Centenas de milhares de pessoas tomaram as ruas de mais de mil cidades da Colômbia neste domingo para pedir a libertação de reféns que ainda estão em poder das guerrilhas colombianas. Em meio às 50 mil pessoas que se reuniram na Praça Bolívar, em Bogotá, o eletricista Ernesto Alonso Gomez disse ver na manifestação uma forma de pressionar a guerrilha e ao mesmo tempo mandar uma mensagem aos reféns de que eles não estão sozinhos.

Ele disse apoair a política do presidente Álvaro Uribe. "A saída para o conflito é militar. Com a guerrilha não tem como negociar", disse Gomez, vestindo uma camiseta em que se lia "Rompamos as correntes da indiferença. Não mais seqüestros".

Outras mensagens "Liberem todos" e "Paz para a Colômbia" estampavam camisetas dos manifestantes. Muitos simplesmente usavam branco para simbolizar o seu desejo pela paz.

Ao contrário do eletricista, a comerciante Sonia Hernandes, que foi à marcha com o marido e os três filhos, disse acreditar que o conflito civil na Colômbia só pode ser resolvido pela negociação.

"Não acredito que a via armada seja o caminho para conquistar a paz", disse Sonia. "Com o novo chefe da guerrila, está mais próxima uma negociação entre governo e guerrilha. Com (Manuel) Marulanda (líder das Farc, morto no início do ano), não era possível."
Sonia acredita que as marchas podem "conscientizar os colombianos do conflito".

A população respondeu em peso aos chamados dos meios de comunicação para participar dos atos, marcados no dia que a Colômbia comemora o aniversário da sua independência.

Os atos começaram cedo, por volta de 9h do horário local, e muitos deles foram acompanhados de shows musicais. Segundo o governo colombiano, mais de mil artistas participaram das manifestações.

Outros 40 países organizaram shows e manifestações pela liberação dos reféns.

Betancourt
Em Paris, a ex-refém e ex-candidata presidencial Ingrid Betancourt pediu ao líder das Forças Armadas Revolucionárias da Colômbia (Farc), Alfonso Cano, que liberte todos os reféns em poder da guerrilha.

Betancourt ainda pediu que as Farc aceitem negociar o fim do conflito armado com a deposição das armas.

A franco-colombiana leu os nomes de vários reféns capturados pelos rebeldes e pediu que eles sejam libertados diante de milhares de pessoas aglomeradas em frente à Torre Eiffel.

"Não mais seqüestros, Alfonso Cano.
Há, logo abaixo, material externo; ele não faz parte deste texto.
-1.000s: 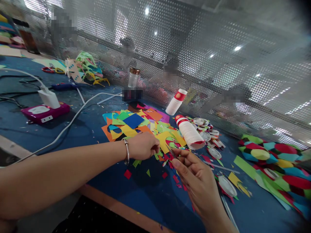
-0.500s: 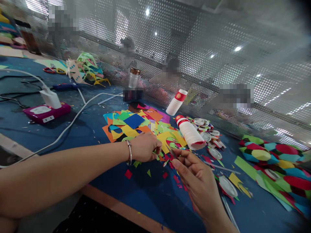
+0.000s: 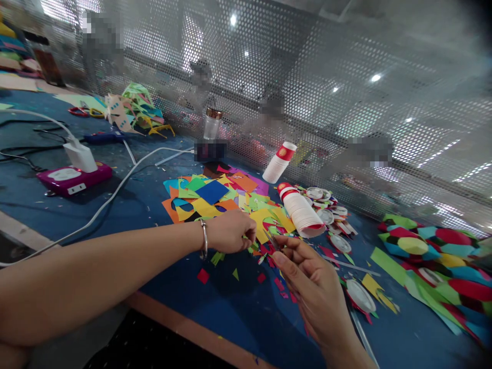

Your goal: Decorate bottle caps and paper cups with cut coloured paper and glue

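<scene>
One broad blue table (image 3: 230, 318) bears one heap of multicoloured cut paper (image 3: 211, 191). At the heap's six o'clock, the left hand (image 3: 232, 231) curls its fingers, anything held hidden. Toward twelve o'clock from the right hand (image 3: 313, 279) are two stacks of white-and-red paper cups (image 3: 300, 210), one upright, one lying. The right fingers pinch one slim pointed metal tool (image 3: 273, 240), aimed toward eleven o'clock.

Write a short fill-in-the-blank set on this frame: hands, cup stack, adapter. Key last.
1. The hand holding the small metal tool is the person's ____ one.
2. Near the left hand lie coloured scraps made of ____.
3. The cup stack nearer the hands lies on its ____.
4. The adapter on the magenta power strip is ____ in colour.

Missing words: right; paper; side; white.
</scene>
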Tool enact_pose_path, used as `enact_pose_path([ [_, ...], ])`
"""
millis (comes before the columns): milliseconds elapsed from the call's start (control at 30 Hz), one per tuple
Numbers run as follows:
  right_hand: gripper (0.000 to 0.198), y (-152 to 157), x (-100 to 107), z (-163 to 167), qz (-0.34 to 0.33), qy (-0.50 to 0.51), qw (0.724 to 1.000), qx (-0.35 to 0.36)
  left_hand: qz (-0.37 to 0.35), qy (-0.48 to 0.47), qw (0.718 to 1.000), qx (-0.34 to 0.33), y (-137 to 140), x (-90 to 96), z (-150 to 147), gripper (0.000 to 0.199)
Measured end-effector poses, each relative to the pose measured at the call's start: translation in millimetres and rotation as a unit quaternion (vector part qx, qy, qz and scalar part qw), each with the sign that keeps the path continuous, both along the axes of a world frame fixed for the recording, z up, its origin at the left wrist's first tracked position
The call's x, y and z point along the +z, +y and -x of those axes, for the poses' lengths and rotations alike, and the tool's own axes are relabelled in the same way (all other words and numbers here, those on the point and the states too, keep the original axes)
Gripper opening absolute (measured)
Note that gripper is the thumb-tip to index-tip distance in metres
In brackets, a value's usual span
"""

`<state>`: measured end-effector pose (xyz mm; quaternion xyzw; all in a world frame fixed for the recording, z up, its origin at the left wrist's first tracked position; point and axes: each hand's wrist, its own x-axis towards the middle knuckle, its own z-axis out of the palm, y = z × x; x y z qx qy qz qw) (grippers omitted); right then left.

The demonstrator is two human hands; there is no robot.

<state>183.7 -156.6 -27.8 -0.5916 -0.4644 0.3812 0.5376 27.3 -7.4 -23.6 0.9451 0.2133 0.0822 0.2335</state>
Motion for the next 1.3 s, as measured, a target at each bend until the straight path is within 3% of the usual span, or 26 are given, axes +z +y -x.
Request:
enact_pose_path([
  [233, 0.035, 0.3, 0.8, 0.1, -0.003, 0.013, 1.0, -0.001, 0.151, -0.074, 0.984, 0.054, 10.9, 3.1, 8.4, 0.007],
  [400, 0.036, 1.4, -0.6, -1.3, 0.002, 0.017, 1.0, 0.003, 0.318, -0.172, 0.93, 0.06, 15.3, -2.1, 7.6, 0.021],
  [467, 0.036, 2.3, -1.4, -1.5, 0.007, 0.015, 1.0, 0.004, 0.341, -0.206, 0.915, 0.064, 16.6, -3.2, 8.5, 0.026],
  [733, 0.041, 5.5, -3.6, -2.8, 0.022, -0.029, 0.999, -0.001, 0.203, -0.246, 0.948, 0.01, 11.3, 9.5, 20.0, 0.024],
  [967, 0.041, 4.9, -5.3, -3.2, 0.043, -0.031, 0.998, 0.019, 0.108, -0.209, 0.971, -0.032, 2.1, 18.4, 26.4, 0.028],
  [1300, 0.036, 2.5, -5.4, -3.0, 0.041, -0.063, 0.997, 0.028, 0.027, -0.202, 0.977, -0.057, -2.4, 20.8, 28.6, 0.024],
])
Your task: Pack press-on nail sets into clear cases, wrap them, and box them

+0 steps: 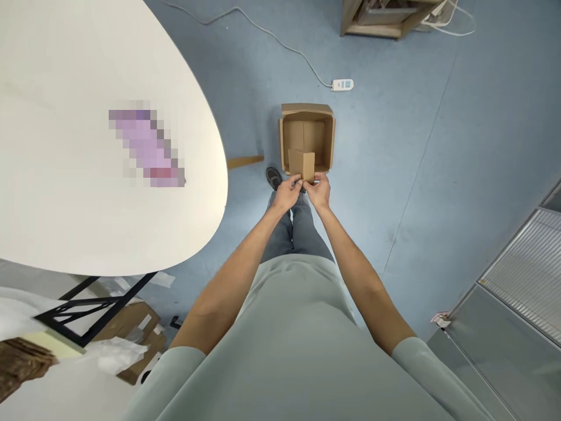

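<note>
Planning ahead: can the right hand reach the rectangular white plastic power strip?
Probably not: the strip lies beyond the open brown cardboard box, while the right hand holds the folded brown cardboard piece.

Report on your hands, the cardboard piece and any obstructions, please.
Left hand, right hand: both holding folded cardboard piece. Piece overlapping view of open box. No obstruction visible.

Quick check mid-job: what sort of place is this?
Likely an indoor workroom or storeroom: there's an open cardboard box, a white table and what looks like a power strip on the blue floor.
</note>
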### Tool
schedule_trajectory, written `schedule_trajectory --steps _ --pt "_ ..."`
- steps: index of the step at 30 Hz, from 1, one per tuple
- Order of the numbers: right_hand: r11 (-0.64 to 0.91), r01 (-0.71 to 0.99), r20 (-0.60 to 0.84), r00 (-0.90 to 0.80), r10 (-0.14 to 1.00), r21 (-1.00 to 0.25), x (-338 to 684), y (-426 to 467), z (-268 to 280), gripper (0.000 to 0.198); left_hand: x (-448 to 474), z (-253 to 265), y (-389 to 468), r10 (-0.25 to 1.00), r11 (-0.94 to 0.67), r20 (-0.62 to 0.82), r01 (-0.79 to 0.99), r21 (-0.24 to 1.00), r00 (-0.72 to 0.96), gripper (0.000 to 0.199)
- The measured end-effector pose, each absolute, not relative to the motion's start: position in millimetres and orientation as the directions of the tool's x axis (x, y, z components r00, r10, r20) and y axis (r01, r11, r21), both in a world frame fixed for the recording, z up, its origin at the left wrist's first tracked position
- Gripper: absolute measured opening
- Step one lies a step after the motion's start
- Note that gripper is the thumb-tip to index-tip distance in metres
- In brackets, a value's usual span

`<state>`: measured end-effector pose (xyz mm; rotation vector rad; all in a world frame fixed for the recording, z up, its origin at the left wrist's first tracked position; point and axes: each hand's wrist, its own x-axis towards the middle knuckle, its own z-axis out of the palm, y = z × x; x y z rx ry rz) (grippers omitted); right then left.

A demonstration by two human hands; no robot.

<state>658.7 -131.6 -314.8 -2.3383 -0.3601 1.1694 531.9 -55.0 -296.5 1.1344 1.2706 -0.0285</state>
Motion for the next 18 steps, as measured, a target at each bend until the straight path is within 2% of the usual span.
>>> schedule_trajectory --steps 5,10,15,18 --pt "-0.852 0.043 -0.646 0.632 0.427 -0.521 659.5 -100.3 -391.5 0.031 547.7 -366.9 -27.0 0.515 0.546 -0.783 0.57 0.614 0.35 0.041" --pt "-0.876 -0.024 -0.685 0.634 0.359 -0.482 659.7 -71.1 -491.9 0.03 569.5 -443.5 -3.0 0.507 0.535 -0.807 0.623 0.57 0.303 0.046" --pt "-0.87 -0.103 -0.705 0.635 0.316 -0.482 660.3 -44.1 -587.9 0.027 582.8 -522.6 19.3 0.514 0.498 -0.82 0.69 0.525 0.253 0.04" --pt "-0.865 -0.133 -0.712 0.635 0.301 -0.484 662.4 -26.4 -640.0 0.026 585.3 -575.6 30.0 0.543 0.474 -0.796 0.685 0.553 0.268 0.037"
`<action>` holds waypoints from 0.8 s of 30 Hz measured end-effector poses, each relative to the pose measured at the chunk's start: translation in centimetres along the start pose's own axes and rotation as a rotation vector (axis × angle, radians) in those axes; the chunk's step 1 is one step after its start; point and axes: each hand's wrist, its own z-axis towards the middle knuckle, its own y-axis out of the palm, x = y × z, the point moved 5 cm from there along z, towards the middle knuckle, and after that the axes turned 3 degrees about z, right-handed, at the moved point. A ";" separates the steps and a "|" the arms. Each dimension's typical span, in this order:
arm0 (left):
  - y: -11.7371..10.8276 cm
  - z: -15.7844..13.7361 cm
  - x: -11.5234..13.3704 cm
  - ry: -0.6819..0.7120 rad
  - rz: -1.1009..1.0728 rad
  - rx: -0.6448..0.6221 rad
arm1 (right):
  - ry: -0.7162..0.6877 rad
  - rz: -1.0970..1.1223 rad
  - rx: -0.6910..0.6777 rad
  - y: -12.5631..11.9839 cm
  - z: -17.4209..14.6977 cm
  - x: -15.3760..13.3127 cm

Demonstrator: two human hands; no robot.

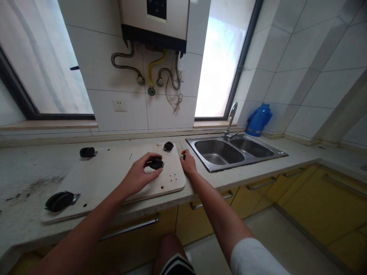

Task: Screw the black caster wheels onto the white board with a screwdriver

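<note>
A white board (106, 173) with rounded corners lies flat on the countertop. Black caster wheels sit on it: one at the near left (59, 201), one at the far left (87, 152) and one at the far right (168, 146). Between the thumb and fingers of my left hand (140, 173) is another black caster (156, 163), held over the board's right part. Small screw holes (173, 177) show in the near right corner. My right hand (188, 163), at the board's right edge, is closed round a screwdriver (181, 144) whose thin shaft points up and away.
A steel double sink (212, 168) with a faucet (230, 122) is set into the counter (169, 200) on the right. Behind it stands a blue jug-like container (259, 119). A water heater (155, 23) with hoses hangs on the tiled wall. Yellow cabinets (206, 217) with bar handles run below.
</note>
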 end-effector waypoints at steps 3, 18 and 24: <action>3.2 0.7 -1.6 -0.023 -0.004 -0.103 | 0.003 0.008 -0.007 0.1 0.0 0.1; 6.3 -0.8 -3.0 0.063 0.347 -0.131 | 0.027 0.027 -0.018 0.2 0.1 0.2; 6.6 -0.8 -3.4 0.041 0.189 -0.095 | 0.030 0.027 -0.018 0.2 0.1 0.1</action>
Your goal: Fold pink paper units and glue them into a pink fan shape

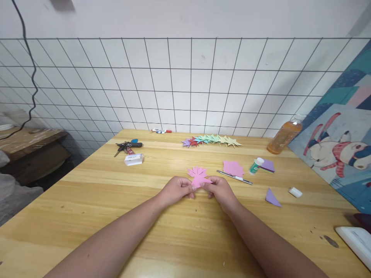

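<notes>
A pink paper cutout (199, 177) with a spiky, leaf-like outline is held up just above the wooden table. My left hand (178, 189) pinches its lower left edge between thumb and fingers. On the other side, my right hand (219, 190) grips the lower right edge in the same way. Just beyond my right hand lie a slim pen-like tool (234, 177) and a stack of pink paper (233, 168). Farther back, a row of folded paper leaves (213, 140) runs from purple and red through blue and green to yellow.
Right of the pink stack are a glue stick (256, 166), purple paper (268, 165), a folded purple piece (273, 197) and a white eraser (295, 192). An orange drink bottle (285, 135) leans at the back right. Keys (127, 146), a small white box (133, 159) and markers (161, 131) lie left.
</notes>
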Tool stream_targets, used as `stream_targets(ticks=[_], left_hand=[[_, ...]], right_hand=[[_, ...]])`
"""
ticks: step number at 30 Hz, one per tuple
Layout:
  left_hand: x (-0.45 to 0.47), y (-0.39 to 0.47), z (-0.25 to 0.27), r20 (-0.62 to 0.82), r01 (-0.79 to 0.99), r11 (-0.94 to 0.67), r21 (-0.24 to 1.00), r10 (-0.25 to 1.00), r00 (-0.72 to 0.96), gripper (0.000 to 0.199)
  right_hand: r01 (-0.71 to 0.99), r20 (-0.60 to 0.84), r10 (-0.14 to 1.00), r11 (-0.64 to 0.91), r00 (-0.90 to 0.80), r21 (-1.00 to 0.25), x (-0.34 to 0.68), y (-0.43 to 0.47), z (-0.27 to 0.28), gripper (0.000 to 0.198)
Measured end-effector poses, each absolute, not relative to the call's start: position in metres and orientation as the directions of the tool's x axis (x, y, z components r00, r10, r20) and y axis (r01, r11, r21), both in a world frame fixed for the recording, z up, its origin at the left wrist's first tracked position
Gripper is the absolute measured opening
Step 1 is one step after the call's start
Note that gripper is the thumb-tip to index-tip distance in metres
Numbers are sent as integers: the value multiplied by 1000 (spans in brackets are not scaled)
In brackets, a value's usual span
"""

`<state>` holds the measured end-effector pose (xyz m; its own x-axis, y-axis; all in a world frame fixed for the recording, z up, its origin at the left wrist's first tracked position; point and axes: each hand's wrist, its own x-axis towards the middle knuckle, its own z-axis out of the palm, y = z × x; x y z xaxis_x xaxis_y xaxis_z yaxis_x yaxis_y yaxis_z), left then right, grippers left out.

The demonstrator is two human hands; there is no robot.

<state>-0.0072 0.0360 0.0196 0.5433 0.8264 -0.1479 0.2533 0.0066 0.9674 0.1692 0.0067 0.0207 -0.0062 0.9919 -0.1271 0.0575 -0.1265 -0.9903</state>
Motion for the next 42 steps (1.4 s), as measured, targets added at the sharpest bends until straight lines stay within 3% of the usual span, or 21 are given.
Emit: stream_targets(ticks=[12,27,34,42], left_hand=[[-9,38,17,-156,280,11,960,851,501,34],[-12,41,9,-99,312,-53,949,887,451,36],[-21,46,9,19,453,-225,862,910,415,35],[-21,47,10,3,369,-184,911,898,441,45]], right_hand=[[-5,-126,992,-126,-9,-992,175,12,16,22],[107,-128,990,-134,64,-985,180,15,13,29],[38,-165,985,-163,-57,-986,183,13,12,27],[69,-153,988,-156,36,-985,180,15,9,29]])
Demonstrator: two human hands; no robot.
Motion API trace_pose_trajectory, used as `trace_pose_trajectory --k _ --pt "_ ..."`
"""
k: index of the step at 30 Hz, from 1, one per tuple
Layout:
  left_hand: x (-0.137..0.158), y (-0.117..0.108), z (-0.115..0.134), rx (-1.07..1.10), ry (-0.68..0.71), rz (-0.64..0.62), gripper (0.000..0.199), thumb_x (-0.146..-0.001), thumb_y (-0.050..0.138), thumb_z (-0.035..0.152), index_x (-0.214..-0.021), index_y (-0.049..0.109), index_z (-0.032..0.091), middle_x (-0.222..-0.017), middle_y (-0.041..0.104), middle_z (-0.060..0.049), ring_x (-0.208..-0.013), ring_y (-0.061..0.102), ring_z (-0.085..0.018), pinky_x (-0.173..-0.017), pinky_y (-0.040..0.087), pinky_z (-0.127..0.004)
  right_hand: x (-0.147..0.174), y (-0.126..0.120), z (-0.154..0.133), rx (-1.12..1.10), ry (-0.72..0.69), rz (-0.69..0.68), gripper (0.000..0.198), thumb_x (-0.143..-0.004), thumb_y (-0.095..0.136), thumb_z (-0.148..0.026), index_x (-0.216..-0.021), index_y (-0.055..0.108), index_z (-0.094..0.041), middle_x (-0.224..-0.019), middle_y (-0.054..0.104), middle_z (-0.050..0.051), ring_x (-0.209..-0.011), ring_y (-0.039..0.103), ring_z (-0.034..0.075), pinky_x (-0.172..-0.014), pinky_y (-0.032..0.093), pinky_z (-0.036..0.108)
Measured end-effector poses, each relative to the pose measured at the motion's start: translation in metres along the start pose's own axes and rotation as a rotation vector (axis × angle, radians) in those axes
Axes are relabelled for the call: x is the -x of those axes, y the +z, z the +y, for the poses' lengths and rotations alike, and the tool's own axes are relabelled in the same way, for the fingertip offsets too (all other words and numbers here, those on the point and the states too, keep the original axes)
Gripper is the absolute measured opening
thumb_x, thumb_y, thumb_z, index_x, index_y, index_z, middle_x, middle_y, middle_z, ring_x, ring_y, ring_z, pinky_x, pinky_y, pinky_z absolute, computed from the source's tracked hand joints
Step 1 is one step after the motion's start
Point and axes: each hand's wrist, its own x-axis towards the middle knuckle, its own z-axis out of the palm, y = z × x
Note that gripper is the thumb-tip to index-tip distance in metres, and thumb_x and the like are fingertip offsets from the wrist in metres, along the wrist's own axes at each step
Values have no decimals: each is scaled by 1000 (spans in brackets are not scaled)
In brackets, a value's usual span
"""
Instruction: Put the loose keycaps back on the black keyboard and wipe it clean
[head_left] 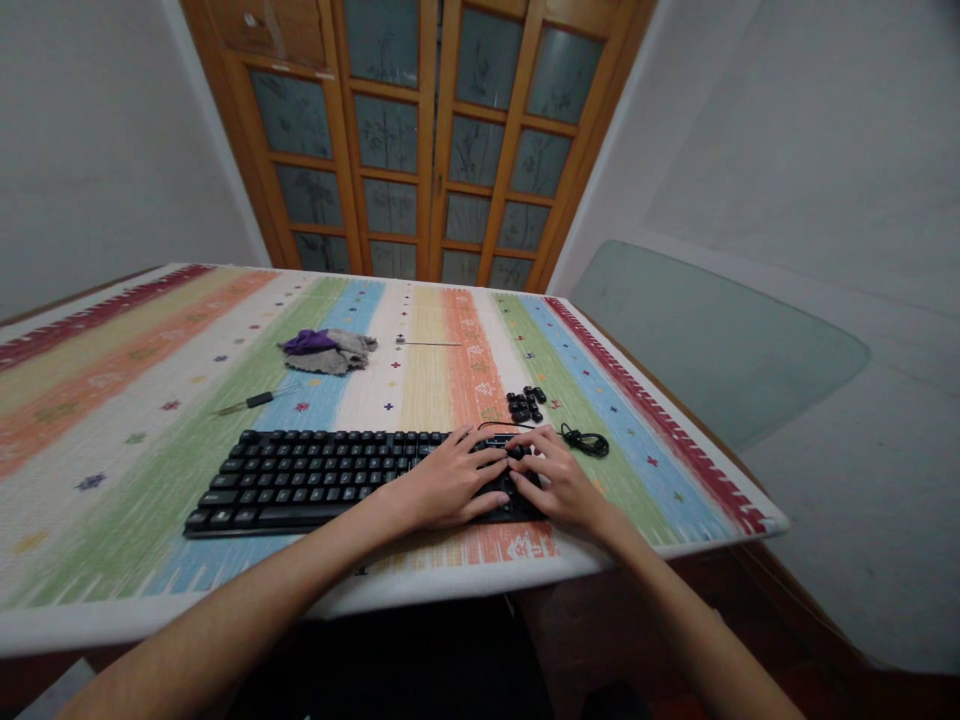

Aonde o senhor se encontre, em qualquer lugar da selva, veja esta Colômbia, olha a mão estendida do presidente (Alvaro) Uribe," disse Betancourt, que liderou uma das mobilizações globais contra os seqüestros praticados pelas Farc.

Betancourt, seqüestrada durante mais seis anos, foi resgatada pelo Exército colombiano no dia 2 de julho com mais outros 14 reféns que eram mantidos em poder dos rebeldes.

A ex-refém, que disse não ter participado das manifestações na Colômbia por questões de segurança, disse que a liberdade dos reféns se tornou "uma obsessão".

Lula
Na cidade de Letícia, na fronteira com o Brasil, o presidente Luiz Inácio Lula da Silva, antes de embarcar para Brasília, participou da celebração oficial do Dia da Independência da Colômbia, que também acabou se convertendo também em uma manifestação de rechaço à prática de seqüestros pela guerrilha.

O presidente colombiano, Álvaro Uribe, agradeceu a "compenetração" da comunidade internacional e voltou a relacionar a necessidade de acabar com o conflito interno para atrair investimentos a seu país.

"O esforço do povo colombiano, de nossos heróis da força pública, este país tem que seguir adiante para ser um país sem terrorismo, sem seqüestro, sem droga, com investimento, com fraternidade, com prosperidade social", afirmou Uribe, pouco antes do desfile militar.